━━━ Data below

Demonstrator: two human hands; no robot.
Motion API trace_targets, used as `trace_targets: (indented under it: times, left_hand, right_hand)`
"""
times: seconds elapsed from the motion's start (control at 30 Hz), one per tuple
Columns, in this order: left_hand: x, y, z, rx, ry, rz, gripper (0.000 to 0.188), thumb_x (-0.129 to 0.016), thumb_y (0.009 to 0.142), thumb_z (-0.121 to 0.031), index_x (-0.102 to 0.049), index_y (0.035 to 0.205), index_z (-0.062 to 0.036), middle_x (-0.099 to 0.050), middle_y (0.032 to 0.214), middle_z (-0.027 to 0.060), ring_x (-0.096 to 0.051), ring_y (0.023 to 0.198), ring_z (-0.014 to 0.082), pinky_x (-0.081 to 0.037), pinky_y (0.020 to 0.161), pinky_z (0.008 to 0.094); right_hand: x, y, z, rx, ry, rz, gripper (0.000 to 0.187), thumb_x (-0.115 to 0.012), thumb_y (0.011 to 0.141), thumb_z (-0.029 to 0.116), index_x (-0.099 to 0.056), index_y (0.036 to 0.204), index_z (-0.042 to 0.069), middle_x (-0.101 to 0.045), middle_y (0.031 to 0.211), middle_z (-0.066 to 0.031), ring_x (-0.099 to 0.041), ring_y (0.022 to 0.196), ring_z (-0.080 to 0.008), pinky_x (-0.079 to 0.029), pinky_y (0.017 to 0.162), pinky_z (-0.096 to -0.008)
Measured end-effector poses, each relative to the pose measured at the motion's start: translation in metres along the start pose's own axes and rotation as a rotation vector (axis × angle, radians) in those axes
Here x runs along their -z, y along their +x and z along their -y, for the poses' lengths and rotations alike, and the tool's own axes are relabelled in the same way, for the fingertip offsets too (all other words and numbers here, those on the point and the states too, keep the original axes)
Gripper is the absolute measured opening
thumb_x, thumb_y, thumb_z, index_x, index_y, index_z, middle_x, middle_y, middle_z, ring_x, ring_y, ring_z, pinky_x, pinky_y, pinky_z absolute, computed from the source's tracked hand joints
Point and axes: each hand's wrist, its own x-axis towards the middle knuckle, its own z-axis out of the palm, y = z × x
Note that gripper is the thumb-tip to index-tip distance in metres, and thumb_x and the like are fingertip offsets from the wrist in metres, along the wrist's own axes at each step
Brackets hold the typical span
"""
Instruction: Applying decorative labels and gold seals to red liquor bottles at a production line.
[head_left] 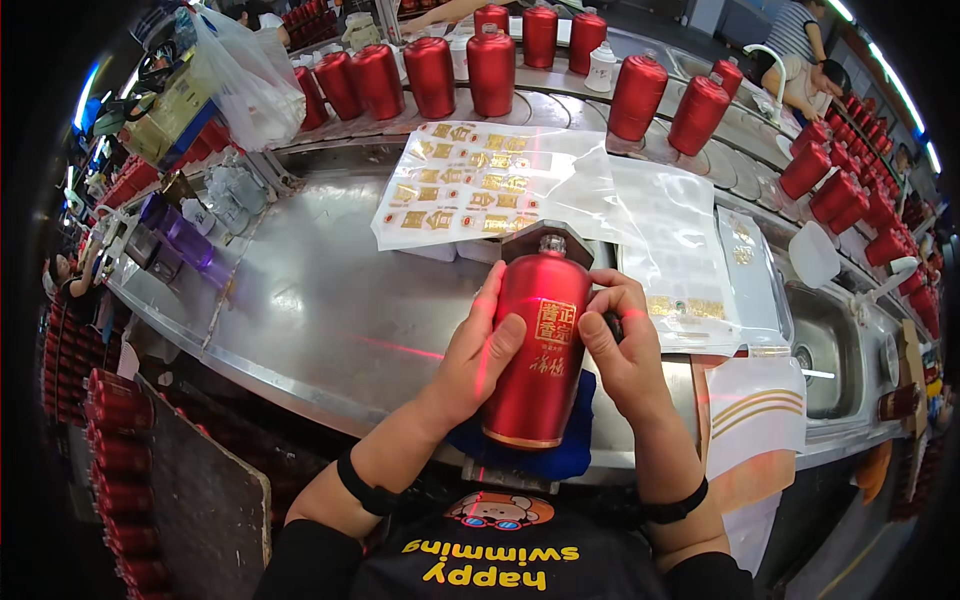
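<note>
A glossy red bottle (pixel 530 390) with gold characters and a clear glass neck leans upright in front of me, over a dark blue cloth (pixel 578 435). My left hand (pixel 475 355) is closed around its left side, thumb on the front. On the other side my right hand (pixel 628 345) grips it, thumb beside the gold print. A small dark object (pixel 612 326) shows by the right fingers; its kind is unclear. Behind the bottle's neck stands a dark angular holder (pixel 520 243). Just beyond lies a sheet of gold-and-red decals (pixel 470 180).
Red bottles (pixel 432 78) stand along a curved conveyor (pixel 540 105) at the back. A translucent backing sheet (pixel 665 230) lies at right, near a metal sink (pixel 830 365). A plastic bag (pixel 245 80) hangs at upper left, above a purple container (pixel 178 235). Other people work farther off.
</note>
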Motion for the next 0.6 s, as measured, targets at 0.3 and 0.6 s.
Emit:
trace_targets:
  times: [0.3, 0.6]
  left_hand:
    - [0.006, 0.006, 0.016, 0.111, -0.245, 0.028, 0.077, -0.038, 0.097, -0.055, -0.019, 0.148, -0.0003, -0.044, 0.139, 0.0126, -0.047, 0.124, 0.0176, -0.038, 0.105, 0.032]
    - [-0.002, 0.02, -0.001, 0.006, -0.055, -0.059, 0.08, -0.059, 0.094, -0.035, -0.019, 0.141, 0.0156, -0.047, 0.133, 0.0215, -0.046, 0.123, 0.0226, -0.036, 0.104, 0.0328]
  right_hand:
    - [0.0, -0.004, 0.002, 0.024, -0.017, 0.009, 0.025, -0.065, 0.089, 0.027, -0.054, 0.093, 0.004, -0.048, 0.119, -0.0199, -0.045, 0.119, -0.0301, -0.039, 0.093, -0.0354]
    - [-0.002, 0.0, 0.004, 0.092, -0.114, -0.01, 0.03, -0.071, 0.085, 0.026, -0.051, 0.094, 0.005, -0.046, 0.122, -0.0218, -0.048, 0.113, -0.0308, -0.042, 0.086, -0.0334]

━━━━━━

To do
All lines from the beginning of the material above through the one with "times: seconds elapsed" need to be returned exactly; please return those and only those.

Problem solution
Demonstrator: two human hands; no robot.
Motion API trace_targets, used as `trace_targets: (indented under it: times, left_hand, right_hand)`
"""
times: seconds elapsed from the motion's start (control at 30 Hz), one per tuple

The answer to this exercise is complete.